Periodontal Disease & Your Overall Health
Periodontal disease starts in your mouth but has actually been linked to more serious conditions, such as cardio-vascular disease (CVD), diabetes and preterm births. Research has suggested two plausible mechanisms for how gum disease and these other serious medical concerns could be related: moderate to severe periodontal disease increases the level of systemic (bodily) inflammation — a characteristic of all chronic inflammatory diseases. Also, the same bacterial strains that are commonly found in periodontal pockets surrounding diseased teeth have been found in blood vessel plaques of individuals with CVD. Therefore, it may be helpful to reduce periodontal inflammation to reduce systemic inflammation.
The best way to prevent periodontal disease is to brush and floss your teeth effectively every day. Regular dental checkups and professional cleanings every 3 or 4 or 6 months are also an important part of maintaining periodontal health; the instruments and techniques used in these cleanings can reach into areas that your toothbrush and floss can't.

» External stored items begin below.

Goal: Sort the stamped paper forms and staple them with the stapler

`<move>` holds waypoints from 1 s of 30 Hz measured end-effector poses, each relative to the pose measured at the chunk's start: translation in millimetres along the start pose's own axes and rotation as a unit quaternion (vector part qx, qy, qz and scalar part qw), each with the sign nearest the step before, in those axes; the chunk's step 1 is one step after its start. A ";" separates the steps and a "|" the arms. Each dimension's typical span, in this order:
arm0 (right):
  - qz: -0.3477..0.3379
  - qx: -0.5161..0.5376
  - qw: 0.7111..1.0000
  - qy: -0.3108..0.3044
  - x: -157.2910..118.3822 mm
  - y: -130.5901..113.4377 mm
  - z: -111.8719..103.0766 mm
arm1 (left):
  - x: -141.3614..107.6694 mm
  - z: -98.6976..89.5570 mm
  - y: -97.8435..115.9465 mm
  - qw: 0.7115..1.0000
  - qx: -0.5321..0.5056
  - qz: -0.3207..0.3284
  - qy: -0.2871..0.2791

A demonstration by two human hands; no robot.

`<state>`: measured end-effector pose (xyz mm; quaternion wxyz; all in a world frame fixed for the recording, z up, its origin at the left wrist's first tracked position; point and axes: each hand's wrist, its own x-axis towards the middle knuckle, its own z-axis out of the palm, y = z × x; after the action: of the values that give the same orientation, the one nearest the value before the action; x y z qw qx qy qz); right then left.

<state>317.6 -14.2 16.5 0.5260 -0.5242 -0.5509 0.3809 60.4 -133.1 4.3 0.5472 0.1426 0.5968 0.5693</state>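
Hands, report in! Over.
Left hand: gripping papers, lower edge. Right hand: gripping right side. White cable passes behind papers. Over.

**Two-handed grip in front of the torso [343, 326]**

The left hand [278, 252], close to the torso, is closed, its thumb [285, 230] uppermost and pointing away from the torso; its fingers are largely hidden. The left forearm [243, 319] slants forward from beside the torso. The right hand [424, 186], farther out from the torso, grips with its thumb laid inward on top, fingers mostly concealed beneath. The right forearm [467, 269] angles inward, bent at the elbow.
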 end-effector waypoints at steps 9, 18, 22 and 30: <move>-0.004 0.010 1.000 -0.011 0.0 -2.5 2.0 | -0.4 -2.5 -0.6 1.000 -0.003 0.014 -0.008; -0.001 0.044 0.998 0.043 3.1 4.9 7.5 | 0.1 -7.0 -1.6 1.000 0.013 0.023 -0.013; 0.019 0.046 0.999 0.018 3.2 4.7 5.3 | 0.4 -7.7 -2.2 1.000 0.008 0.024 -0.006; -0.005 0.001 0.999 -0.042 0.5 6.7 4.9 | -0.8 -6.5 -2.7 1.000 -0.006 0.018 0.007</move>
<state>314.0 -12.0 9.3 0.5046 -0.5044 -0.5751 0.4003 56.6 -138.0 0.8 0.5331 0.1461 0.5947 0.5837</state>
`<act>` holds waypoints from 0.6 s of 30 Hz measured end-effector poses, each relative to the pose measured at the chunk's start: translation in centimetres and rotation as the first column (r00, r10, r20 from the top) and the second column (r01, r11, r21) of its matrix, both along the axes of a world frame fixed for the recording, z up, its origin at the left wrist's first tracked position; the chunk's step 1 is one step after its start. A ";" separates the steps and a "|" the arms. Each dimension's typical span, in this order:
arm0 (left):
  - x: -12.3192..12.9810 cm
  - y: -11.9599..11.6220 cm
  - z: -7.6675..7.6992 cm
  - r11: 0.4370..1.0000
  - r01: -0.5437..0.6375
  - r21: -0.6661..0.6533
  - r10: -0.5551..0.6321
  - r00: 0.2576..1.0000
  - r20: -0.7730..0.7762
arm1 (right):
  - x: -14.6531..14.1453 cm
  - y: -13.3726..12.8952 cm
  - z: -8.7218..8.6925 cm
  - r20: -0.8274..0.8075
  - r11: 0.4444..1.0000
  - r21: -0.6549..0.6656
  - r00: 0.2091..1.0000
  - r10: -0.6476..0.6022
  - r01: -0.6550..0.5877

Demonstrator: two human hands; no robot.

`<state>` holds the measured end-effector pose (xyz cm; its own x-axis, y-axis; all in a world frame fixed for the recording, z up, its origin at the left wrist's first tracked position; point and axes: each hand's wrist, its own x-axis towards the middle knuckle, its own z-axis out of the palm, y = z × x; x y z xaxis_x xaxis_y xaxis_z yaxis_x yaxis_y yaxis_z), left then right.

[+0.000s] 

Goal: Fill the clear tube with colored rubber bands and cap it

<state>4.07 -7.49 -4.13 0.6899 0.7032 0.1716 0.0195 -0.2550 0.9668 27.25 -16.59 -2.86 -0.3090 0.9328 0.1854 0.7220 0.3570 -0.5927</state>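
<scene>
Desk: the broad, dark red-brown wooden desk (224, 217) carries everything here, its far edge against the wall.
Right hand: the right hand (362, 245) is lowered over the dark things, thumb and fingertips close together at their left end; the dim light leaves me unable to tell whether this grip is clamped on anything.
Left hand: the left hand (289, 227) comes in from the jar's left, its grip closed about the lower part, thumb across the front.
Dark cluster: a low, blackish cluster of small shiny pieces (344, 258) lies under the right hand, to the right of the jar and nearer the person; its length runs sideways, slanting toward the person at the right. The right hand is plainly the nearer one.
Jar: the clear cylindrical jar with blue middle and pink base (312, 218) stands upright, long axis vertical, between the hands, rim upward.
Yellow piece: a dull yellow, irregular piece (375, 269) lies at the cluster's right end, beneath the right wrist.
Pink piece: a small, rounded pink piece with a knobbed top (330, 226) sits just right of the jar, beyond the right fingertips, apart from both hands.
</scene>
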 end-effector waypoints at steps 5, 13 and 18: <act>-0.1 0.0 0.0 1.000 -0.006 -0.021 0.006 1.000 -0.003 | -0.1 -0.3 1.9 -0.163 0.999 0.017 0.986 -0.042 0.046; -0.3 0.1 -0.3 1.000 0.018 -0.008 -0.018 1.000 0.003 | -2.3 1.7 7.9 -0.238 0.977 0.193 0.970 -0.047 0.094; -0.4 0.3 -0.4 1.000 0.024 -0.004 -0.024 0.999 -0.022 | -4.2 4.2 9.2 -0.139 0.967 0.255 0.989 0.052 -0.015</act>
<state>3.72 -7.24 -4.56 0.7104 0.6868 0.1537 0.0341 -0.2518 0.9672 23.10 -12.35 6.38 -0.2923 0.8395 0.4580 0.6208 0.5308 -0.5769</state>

It is also possible to detect early forms of gum disease by evaluating your gingival (gum) tissues, both visually and by examining their attachment levels to the teeth. And the health of your tooth-supporting bone can be assessed by taking dental radiographs (x-rays pictures).
There are other steps you can take: Eating right, reducing stress in your life, and giving up unhealthy habits like smoking will also help ensure that you keep your teeth for a lifetime.